## AIM OF THE EXERCISE
Below is a block of entries, which should be copied verbatim apart from the pictures.

────────────────

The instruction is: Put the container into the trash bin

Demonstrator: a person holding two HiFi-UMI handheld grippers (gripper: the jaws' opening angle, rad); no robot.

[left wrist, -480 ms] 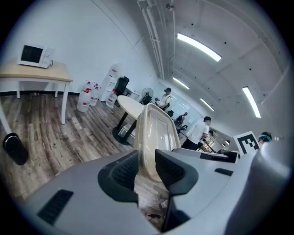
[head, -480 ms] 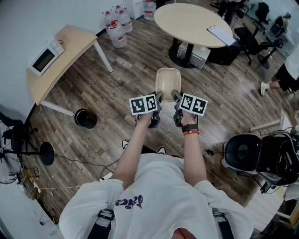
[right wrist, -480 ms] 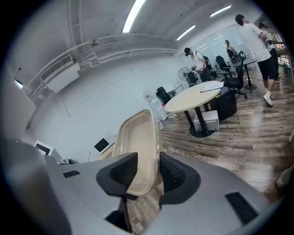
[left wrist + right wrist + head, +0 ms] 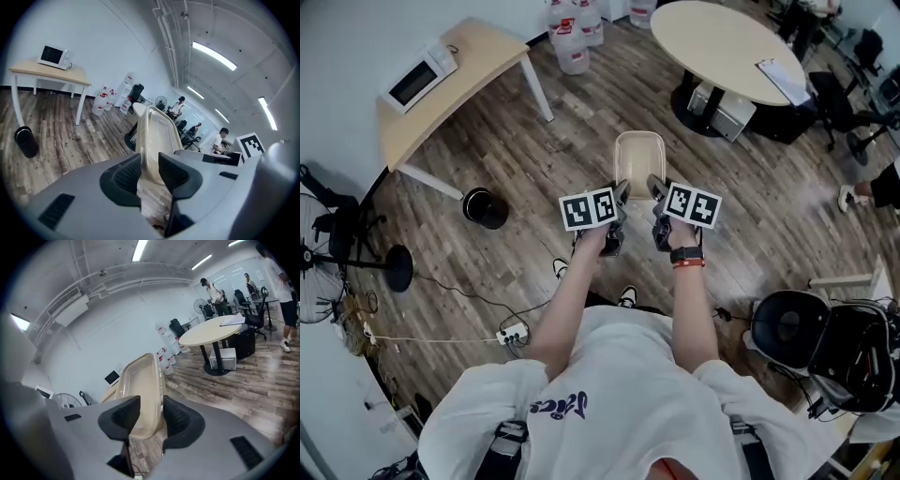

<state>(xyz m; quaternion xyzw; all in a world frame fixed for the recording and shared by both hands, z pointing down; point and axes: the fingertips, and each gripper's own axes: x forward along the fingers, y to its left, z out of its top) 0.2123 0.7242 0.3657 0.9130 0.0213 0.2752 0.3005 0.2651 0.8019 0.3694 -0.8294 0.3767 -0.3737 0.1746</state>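
Note:
A beige, see-through plastic container (image 4: 639, 161) hangs in the air in front of the person, over the wooden floor. My left gripper (image 4: 616, 202) is shut on its near-left rim and my right gripper (image 4: 657, 199) on its near-right rim. In the left gripper view the container (image 4: 157, 133) rises edge-on between the dark pads (image 4: 126, 176) of my left gripper (image 4: 149, 173). The right gripper view has the container (image 4: 139, 385) pinched the same way in my right gripper (image 4: 151, 417). A round black trash bin (image 4: 486, 208) stands on the floor to the left, also low at the left in the left gripper view (image 4: 24, 141).
A wooden desk (image 4: 478, 56) bearing a microwave (image 4: 420, 80) stands behind the bin. Water bottles (image 4: 572, 42) and a round table (image 4: 727, 42) lie ahead. A fan (image 4: 328, 253) stands far left, a cable with a power strip (image 4: 512, 333) near the feet, a black chair (image 4: 787, 328) right.
In the head view the bin, desk and round table have slid up and to the right as the person moves. Both grippers hold the container as before.

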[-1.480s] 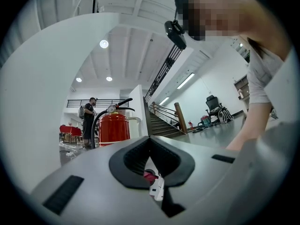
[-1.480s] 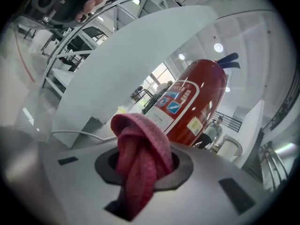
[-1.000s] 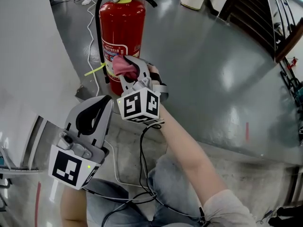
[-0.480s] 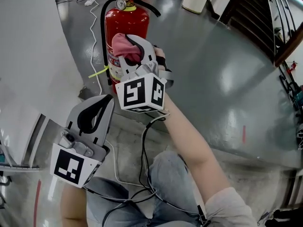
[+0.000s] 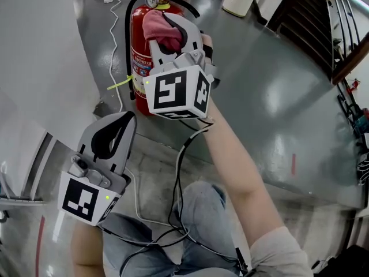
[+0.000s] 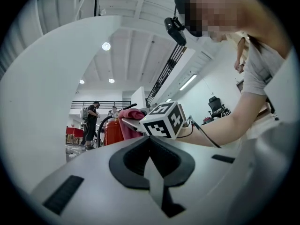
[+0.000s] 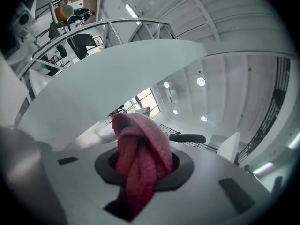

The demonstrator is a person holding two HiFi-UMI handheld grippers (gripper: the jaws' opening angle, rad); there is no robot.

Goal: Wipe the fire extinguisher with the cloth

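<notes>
The cloth (image 7: 140, 158) is a soft pink-red weave with a nubbly, matt face. The right gripper (image 5: 173, 25) holding it has a smooth matt grey plastic shell with dull black pads, and the left gripper (image 6: 151, 146) has the same finish. The fire extinguisher (image 5: 138, 30) has a glossy red painted body that looks like metal, a paper-like label (image 5: 138, 68) and a dull black hose (image 5: 127, 51) — the grey floor (image 5: 259, 85) is smooth, with a wet-looking gloss.
</notes>
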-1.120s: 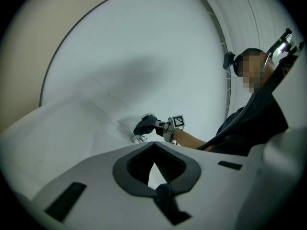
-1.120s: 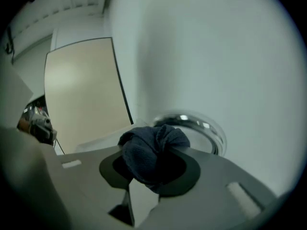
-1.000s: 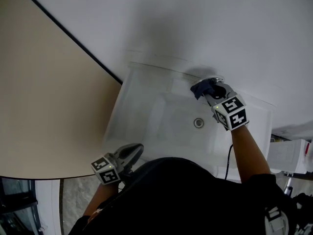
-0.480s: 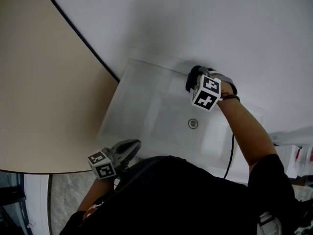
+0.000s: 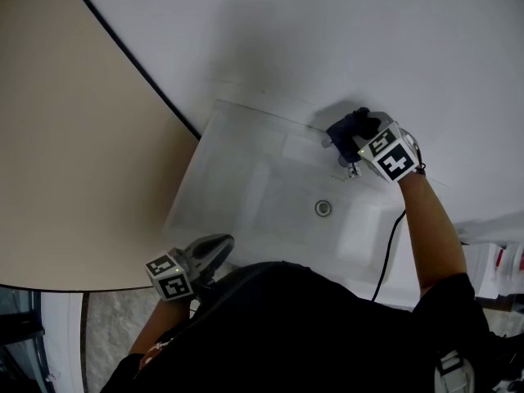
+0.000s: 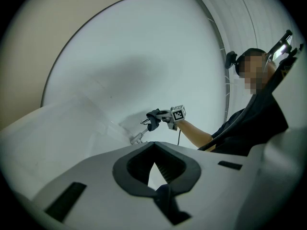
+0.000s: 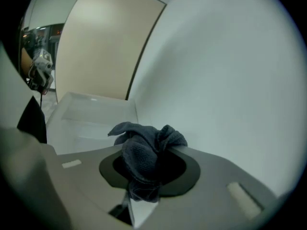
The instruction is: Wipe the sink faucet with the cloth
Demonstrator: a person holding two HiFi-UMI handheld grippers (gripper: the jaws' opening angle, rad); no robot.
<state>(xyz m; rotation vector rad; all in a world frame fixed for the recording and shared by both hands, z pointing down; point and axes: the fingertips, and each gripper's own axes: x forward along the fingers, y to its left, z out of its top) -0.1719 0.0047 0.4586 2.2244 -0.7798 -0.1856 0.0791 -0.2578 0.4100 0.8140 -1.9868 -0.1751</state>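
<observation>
Right gripper: jaws part-closed, clamped on a bunched dark blue cloth. The wad fills the gap between the pads and spills out past the tips.

Position: over the back edge of the white sink, towards its right-hand back corner, tips angled down.

Faucet: small chrome fitting on that same back edge. In the left gripper view it sits just below the cloth and a little to the left. Its spout slants down and out over the basin towards the drain, so its long axis runs back edge to drain.

Contact: cloth looks just above the faucet top; cannot tell from these views whether it touches. The metal is tiny and partly masked by the gripper.

Left gripper: jaws fully together, nothing between them. It is held level near the front left corner of the sink, close to the person's body and well apart from the faucet.

Judgement: the right hand is much the nearer and has the cloth. The next stroke calls for coming down and following the spout's slant towards the drain.
</observation>
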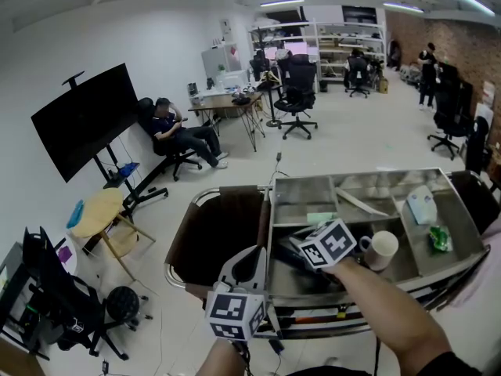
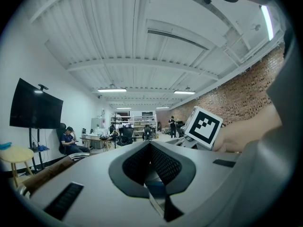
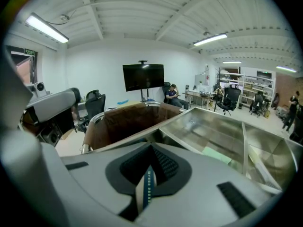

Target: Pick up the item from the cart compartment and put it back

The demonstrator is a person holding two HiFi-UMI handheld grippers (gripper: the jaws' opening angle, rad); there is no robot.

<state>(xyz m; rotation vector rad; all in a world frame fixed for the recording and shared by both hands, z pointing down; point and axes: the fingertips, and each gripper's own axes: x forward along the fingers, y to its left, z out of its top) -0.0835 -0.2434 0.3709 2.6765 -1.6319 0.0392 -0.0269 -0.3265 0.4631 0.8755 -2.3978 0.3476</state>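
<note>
The item itself is hard to pin down. The nearest candidate is a dark shape [image 1: 286,258] on the floor of the front middle compartment of the cart [image 1: 360,175], low in the centre of the head view, and it is too shadowed to name or to give a long axis. It lies directly under and just left of your right tool [image 3: 150,150], which points down and away towards the brown bag [image 1: 219,233] at the cart's left end.

The right tool's jaws are pressed fully together, and its own view shows no item pinched between them, so you probably have nothing yet. A pale green sheet [image 1: 321,218] lies flat in the compartment behind, ahead and to the right of those jaws. A white mug [image 1: 383,249] stands just to the tool's right.

Your left tool [image 2: 149,145] is also closed, held level at the cart's near edge, farther from everything. The right hand is clearly the nearer one.
</note>
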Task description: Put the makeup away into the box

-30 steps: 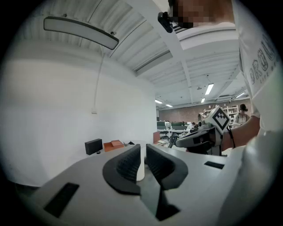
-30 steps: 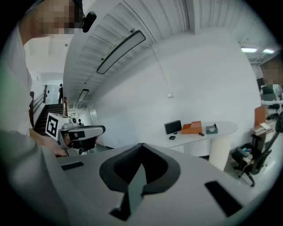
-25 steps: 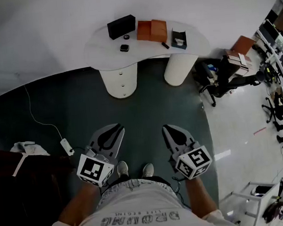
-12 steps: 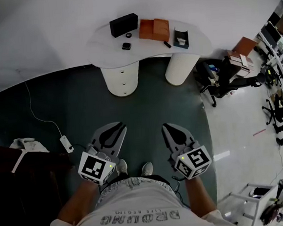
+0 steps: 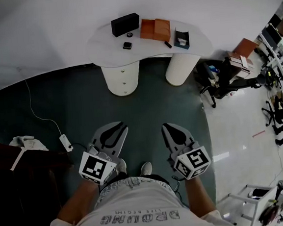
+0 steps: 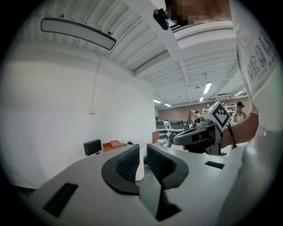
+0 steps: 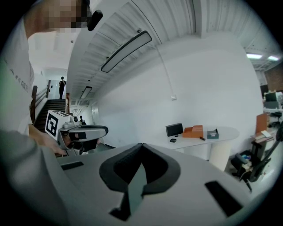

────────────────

## RESPONSE AREA
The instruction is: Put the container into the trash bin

Demonstrator: a person holding two HiFi-UMI handheld grippers (gripper: the jaws' opening angle, rad); no robot.

[left wrist, -480 ms] 
[head, -480 ms] 
[right wrist, -480 ms] 
[left wrist + right wrist + head, +0 ms] 

<state>(xyz m; quaternion xyzw; all in a world frame fixed for the recording and shared by both hands, z pointing down; point and axes: the fingertips, and each gripper's own axes: x forward along the fingers, y to its left, z out of its top) 0.2123 0.7242 0.3657 0.9130 0.0213 0.2752 0.3005 0.2651 0.8019 0.3694 -0.8294 0.3767 -0.3737 0.1746</state>
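Note:
A beige, see-through plastic container (image 4: 639, 161) hangs in the air in front of the person, over the wooden floor. My left gripper (image 4: 616, 202) is shut on its near-left rim and my right gripper (image 4: 657, 199) on its near-right rim. In the left gripper view the container (image 4: 157, 133) rises edge-on between the dark pads (image 4: 126, 176) of my left gripper (image 4: 149, 173). The right gripper view has the container (image 4: 139, 385) pinched the same way in my right gripper (image 4: 151, 417). A round black trash bin (image 4: 486, 208) stands on the floor to the left, also low at the left in the left gripper view (image 4: 24, 141).
A wooden desk (image 4: 478, 56) bearing a microwave (image 4: 420, 80) stands behind the bin. Water bottles (image 4: 572, 42) and a round table (image 4: 727, 42) lie ahead. A fan (image 4: 328, 253) stands far left, a cable with a power strip (image 4: 512, 333) near the feet, a black chair (image 4: 787, 328) right.
In the head view the bin, desk and round table have slid up and to the right as the person moves. Both grippers hold the container as before.
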
[-1.480s] 
[-1.480s] 
[-1.000s] 
[-0.480s] 
[+0.000s] 
[+0.000s] 
[+0.000s] 

The demonstrator is a person holding two HiFi-UMI handheld grippers (gripper: the jaws' opening angle, rad); there is no robot.

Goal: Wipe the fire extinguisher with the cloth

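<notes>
The cloth (image 7: 140, 158) is a soft pink-red weave with a nubbly, matt face. The right gripper (image 5: 173, 25) holding it has a smooth matt grey plastic shell with dull black pads, and the left gripper (image 6: 151, 146) has the same finish. The fire extinguisher (image 5: 138, 30) has a glossy red painted body that looks like metal, a paper-like label (image 5: 138, 68) and a dull black hose (image 5: 127, 51) — the grey floor (image 5: 259, 85) is smooth, with a wet-looking gloss.
</notes>
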-1.120s: 
-1.120s: 
-1.000s: 
-0.480s: 
+0.000s: 
+0.000s: 
+0.000s: 
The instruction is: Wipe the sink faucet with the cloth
Demonstrator: a person holding two HiFi-UMI handheld grippers (gripper: the jaws' opening angle, rad); no robot.
<state>(xyz m; rotation vector rad; all in a world frame fixed for the recording and shared by both hands, z pointing down; point and axes: the fingertips, and each gripper's own axes: x forward along the fingers, y to its left, z out of its top) -0.1719 0.0047 0.4586 2.2244 -0.7798 -0.1856 0.0791 -0.2578 0.4100 0.8140 -1.9868 -0.1751</state>
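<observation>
Right gripper: jaws part-closed, clamped on a bunched dark blue cloth. The wad fills the gap between the pads and spills out past the tips.

Position: over the back edge of the white sink, towards its right-hand back corner, tips angled down.

Faucet: small chrome fitting on that same back edge. In the left gripper view it sits just below the cloth and a little to the left. Its spout slants down and out over the basin towards the drain, so its long axis runs back edge to drain.

Contact: cloth looks just above the faucet top; cannot tell from these views whether it touches. The metal is tiny and partly masked by the gripper.

Left gripper: jaws fully together, nothing between them. It is held level near the front left corner of the sink, close to the person's body and well apart from the faucet.

Judgement: the right hand is much the nearer and has the cloth. The next stroke calls for coming down and following the spout's slant towards the drain.
</observation>
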
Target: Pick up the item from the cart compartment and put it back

The demonstrator is a person holding two HiFi-UMI handheld grippers (gripper: the jaws' opening angle, rad); there is no robot.

<state>(xyz m; rotation vector rad; all in a world frame fixed for the recording and shared by both hands, z pointing down; point and axes: the fingertips, and each gripper's own axes: x forward along the fingers, y to its left, z out of its top) -0.0835 -0.2434 0.3709 2.6765 -1.6319 0.0392 -0.0269 -0.3265 0.4631 0.8755 -2.3978 0.3476</state>
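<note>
The item itself is hard to pin down. The nearest candidate is a dark shape [image 1: 286,258] on the floor of the front middle compartment of the cart [image 1: 360,175], low in the centre of the head view, and it is too shadowed to name or to give a long axis. It lies directly under and just left of your right tool [image 3: 150,150], which points down and away towards the brown bag [image 1: 219,233] at the cart's left end.

The right tool's jaws are pressed fully together, and its own view shows no item pinched between them, so you probably have nothing yet. A pale green sheet [image 1: 321,218] lies flat in the compartment behind, ahead and to the right of those jaws. A white mug [image 1: 383,249] stands just to the tool's right.

Your left tool [image 2: 149,145] is also closed, held level at the cart's near edge, farther from everything. The right hand is clearly the nearer one.
</note>
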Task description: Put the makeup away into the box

-30 steps: 
-30 steps: 
-25 steps: 
-12 steps: 
+0 steps: 
+0 steps: 
+0 steps: 

Nothing further is required by the exercise.